**Required work**.
Output exactly the first line of the listing and each line after it, through the line that contains "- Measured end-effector"; add nothing else.

----

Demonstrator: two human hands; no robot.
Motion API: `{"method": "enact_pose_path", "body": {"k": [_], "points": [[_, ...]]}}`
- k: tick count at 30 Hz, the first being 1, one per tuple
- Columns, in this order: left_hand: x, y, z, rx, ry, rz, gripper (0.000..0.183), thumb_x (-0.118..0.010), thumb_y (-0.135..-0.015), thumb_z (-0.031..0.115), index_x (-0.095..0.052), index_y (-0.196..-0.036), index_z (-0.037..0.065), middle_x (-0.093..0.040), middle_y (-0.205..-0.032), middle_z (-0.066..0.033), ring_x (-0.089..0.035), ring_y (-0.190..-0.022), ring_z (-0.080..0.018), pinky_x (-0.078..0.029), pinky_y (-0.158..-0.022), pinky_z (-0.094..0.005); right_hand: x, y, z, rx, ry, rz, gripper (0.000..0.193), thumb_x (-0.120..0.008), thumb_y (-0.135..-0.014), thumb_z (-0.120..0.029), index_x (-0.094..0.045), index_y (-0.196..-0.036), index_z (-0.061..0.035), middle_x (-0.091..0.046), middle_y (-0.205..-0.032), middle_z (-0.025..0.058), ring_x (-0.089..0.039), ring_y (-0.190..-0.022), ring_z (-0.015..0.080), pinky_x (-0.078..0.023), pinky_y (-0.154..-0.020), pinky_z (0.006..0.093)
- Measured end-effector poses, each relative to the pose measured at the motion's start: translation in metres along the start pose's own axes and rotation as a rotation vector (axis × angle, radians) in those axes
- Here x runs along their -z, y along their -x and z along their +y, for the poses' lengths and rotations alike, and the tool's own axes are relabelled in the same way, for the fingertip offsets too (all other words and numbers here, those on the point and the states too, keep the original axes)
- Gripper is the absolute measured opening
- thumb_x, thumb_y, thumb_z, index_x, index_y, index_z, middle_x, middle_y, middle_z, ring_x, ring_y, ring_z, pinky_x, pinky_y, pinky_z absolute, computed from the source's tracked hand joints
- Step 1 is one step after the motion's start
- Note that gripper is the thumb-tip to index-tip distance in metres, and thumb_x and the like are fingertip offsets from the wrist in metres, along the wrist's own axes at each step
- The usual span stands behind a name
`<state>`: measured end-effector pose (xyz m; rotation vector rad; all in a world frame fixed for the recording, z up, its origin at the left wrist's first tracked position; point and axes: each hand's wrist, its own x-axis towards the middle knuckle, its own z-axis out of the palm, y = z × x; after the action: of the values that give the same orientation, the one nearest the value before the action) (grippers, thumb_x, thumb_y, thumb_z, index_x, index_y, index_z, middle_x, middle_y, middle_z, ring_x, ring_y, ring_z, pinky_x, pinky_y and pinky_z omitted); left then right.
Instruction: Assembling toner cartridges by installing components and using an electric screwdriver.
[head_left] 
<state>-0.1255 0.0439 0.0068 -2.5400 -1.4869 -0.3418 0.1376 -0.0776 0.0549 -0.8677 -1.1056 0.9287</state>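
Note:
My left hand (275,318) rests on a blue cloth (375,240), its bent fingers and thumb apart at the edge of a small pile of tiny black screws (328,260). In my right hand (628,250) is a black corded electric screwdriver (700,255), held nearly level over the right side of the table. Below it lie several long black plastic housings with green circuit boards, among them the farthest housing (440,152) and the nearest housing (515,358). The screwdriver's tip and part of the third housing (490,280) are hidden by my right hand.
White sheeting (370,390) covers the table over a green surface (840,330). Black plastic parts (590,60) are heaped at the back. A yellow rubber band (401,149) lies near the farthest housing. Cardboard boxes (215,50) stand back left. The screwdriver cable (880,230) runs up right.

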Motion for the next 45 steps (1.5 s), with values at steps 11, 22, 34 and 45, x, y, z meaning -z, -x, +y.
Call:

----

**Output for this exercise**.
Demonstrator: two human hands; no robot.
Motion API: `{"method": "enact_pose_path", "body": {"k": [_], "points": [[_, ...]]}}`
- k: tick count at 30 Hz, the first being 1, one per tuple
- Columns, in this order: left_hand: x, y, z, rx, ry, rz, gripper (0.000..0.183), thumb_x (-0.118..0.010), thumb_y (-0.135..-0.015), thumb_z (-0.031..0.115), index_x (-0.095..0.052), index_y (-0.196..-0.036), index_z (-0.037..0.065), middle_x (-0.093..0.040), middle_y (-0.205..-0.032), middle_z (-0.066..0.033), ring_x (-0.089..0.035), ring_y (-0.190..-0.022), ring_z (-0.080..0.018), pinky_x (-0.078..0.029), pinky_y (-0.158..-0.022), pinky_z (-0.094..0.005); right_hand: x, y, z, rx, ry, rz, gripper (0.000..0.193), thumb_x (-0.120..0.008), thumb_y (-0.135..-0.014), thumb_z (-0.120..0.029), index_x (-0.094..0.045), index_y (-0.196..-0.036), index_z (-0.061..0.035), middle_x (-0.091..0.046), middle_y (-0.205..-0.032), middle_z (-0.025..0.058), ring_x (-0.089..0.039), ring_y (-0.190..-0.022), ring_z (-0.015..0.080), pinky_x (-0.078..0.023), pinky_y (-0.154..-0.020), pinky_z (0.006..0.093)
- Measured end-effector poses, each relative to the pose measured at the motion's start: translation in metres along the start pose's own axes and rotation as a rotation vector (axis × angle, radians) in those axes

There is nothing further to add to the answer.